I am working on me for me. I can say honestly that over the past 8 months as much as I said I was working on myself for me that I was not doing 100% for me. I was hoping to spark some change in her.
I promise you that all of us have done the same thing.
Quote:
I can now truly say I have thrown the rope away. I don't care what she does now. I am not available to her at all. I am working towards a bright future where I am happy and my daughter is happy and has everything she needs.
Everyone has their own personal boundary. For me it was a confirmation of a PA. It was something I was very clear about and the one thing I stuck to my guns about.
Quote:
As for OM I made it very clear to her that I NEVER want to meet him. And that we will never all be friends because that's not how life work. I said I know that we can't change our feelings and I want her to be happy.
Well done. Continue to be firm and leading.
Quote:
Just before I left I said that I will be dropping contact for myself as seeing her is not good for me. She said she understood. The messages me about random crap the same night.
She really wants to keep you in the palm of her hand. I know you know better than to even acknowledge those texts.
Quote:
I think she is a very lost soul. She says she wants OM and not me yet she tries to keep me as a best friend. She needs to get use to the fact that I want no part of being her friend. But that's not my problem.

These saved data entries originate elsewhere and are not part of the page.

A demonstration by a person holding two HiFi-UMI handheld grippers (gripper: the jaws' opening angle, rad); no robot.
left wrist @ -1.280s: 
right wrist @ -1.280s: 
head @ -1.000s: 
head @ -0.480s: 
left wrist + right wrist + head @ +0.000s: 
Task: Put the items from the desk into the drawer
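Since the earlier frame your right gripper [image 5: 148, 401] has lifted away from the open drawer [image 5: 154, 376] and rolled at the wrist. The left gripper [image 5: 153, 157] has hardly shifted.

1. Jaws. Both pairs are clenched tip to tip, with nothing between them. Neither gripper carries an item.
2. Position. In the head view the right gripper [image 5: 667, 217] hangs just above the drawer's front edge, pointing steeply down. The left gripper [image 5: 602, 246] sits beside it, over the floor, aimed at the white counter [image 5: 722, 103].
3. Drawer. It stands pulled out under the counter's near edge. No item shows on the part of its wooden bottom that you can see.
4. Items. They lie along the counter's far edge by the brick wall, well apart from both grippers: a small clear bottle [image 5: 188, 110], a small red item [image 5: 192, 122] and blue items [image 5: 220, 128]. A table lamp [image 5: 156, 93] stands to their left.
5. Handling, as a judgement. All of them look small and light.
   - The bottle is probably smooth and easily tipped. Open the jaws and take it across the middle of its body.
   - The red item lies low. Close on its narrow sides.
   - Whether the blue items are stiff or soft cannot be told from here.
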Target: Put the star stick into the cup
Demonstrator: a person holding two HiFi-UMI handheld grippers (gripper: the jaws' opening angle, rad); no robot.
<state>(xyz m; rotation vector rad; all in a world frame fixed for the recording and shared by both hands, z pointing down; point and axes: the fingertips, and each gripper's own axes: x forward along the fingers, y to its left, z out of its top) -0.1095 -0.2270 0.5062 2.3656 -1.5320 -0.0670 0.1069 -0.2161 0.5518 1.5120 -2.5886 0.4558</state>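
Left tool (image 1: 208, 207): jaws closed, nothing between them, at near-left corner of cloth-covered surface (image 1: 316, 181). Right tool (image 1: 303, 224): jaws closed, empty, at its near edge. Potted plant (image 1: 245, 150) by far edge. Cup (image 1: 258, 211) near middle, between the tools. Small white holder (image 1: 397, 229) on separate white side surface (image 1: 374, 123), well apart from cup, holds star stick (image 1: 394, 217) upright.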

I really think they don't know what they want. Something makes them unhappy and I think they know very well they are behaving atrociously and they are trying to keep everyone around while they try to figure it out. I also believe they are fully aware of all the collateral damage they are causing. But they can't stop. You have the perfect attitude. She needs a big dose of no-albac-in-her-life reality.
Quote:
I know there are mixed opinions hereabout seeing other people. I am at a point now where my GAL and moving on with my life I need to start socializing with other people more including women.

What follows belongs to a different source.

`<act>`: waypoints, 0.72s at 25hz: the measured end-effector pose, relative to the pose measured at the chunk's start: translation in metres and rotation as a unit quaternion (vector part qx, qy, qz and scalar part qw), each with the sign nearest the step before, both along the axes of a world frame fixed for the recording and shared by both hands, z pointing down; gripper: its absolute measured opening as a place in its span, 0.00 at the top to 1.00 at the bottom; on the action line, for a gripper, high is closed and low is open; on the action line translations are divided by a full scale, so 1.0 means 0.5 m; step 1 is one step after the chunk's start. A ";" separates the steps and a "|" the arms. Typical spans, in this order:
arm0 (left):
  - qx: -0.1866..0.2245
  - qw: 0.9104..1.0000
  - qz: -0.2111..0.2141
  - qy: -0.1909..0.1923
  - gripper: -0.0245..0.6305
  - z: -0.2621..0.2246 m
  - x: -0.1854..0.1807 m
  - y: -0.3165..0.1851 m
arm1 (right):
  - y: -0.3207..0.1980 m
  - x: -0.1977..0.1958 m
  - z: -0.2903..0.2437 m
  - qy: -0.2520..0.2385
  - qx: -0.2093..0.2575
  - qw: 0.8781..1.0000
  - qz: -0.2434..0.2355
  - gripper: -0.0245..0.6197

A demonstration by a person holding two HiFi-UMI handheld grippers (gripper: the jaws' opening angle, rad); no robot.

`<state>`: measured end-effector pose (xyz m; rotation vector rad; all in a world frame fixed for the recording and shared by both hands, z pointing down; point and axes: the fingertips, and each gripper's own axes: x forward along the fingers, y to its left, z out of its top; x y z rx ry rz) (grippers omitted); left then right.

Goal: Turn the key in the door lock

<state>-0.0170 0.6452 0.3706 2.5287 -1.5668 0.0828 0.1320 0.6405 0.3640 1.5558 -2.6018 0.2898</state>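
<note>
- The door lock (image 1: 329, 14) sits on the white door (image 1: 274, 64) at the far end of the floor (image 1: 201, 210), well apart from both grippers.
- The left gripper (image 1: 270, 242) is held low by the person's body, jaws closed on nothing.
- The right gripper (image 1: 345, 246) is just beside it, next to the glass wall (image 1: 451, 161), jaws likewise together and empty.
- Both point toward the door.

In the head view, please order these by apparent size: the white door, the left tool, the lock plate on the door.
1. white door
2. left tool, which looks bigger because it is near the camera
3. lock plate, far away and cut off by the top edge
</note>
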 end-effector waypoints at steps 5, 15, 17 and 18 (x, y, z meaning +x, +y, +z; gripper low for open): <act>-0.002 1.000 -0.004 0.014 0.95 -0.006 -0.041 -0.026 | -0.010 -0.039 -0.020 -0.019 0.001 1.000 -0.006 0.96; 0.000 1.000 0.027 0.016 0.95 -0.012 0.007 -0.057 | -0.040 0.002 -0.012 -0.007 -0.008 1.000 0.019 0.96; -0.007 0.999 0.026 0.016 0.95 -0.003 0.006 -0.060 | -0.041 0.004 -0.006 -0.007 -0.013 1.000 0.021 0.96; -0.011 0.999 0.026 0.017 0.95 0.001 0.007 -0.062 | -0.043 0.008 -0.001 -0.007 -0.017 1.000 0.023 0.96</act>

I started to soon because my XW beat down my ego to nothing. I realized it was too soon. I stopped for a while and then picked back up when the time was right. And I knew when the time was right because I was truly ready. I knew I gave everything my best shot, and I had my kids in a great place
Quote:
I'm not saying I'm looking for a relationship because I have no interest in that now but anything I can do that helps me fill time and feel better I think is a good thing.
Just be a fun, social albac. Doesn't have to be dating. Can start by just going out with friends and getting a new social outlook.
Quote:
I'm proceeding with life as if my W is gone forever and I need to be ok with that otherwise I am just living in a prison. I have been in the prison of hope for 8 months and I can't live there anymore.
What if you just took her out of the equation in your thinking. Proceed with life because you're a good man, a good father and a good person and you deserve that.
I know it's hard. You have been through a lot. One day at a time. Find yourself. You can handle that.
Strength and Honor.
Mules
M 43 W 44 M 17 T 22 S16,12,9 Bomb 2/05/08 I served her 1/06/09 S'd 3/15/09 D'd 12/21/09
"Tough times don't last, tough people do." --My Dad to me years ago, me to my boys now.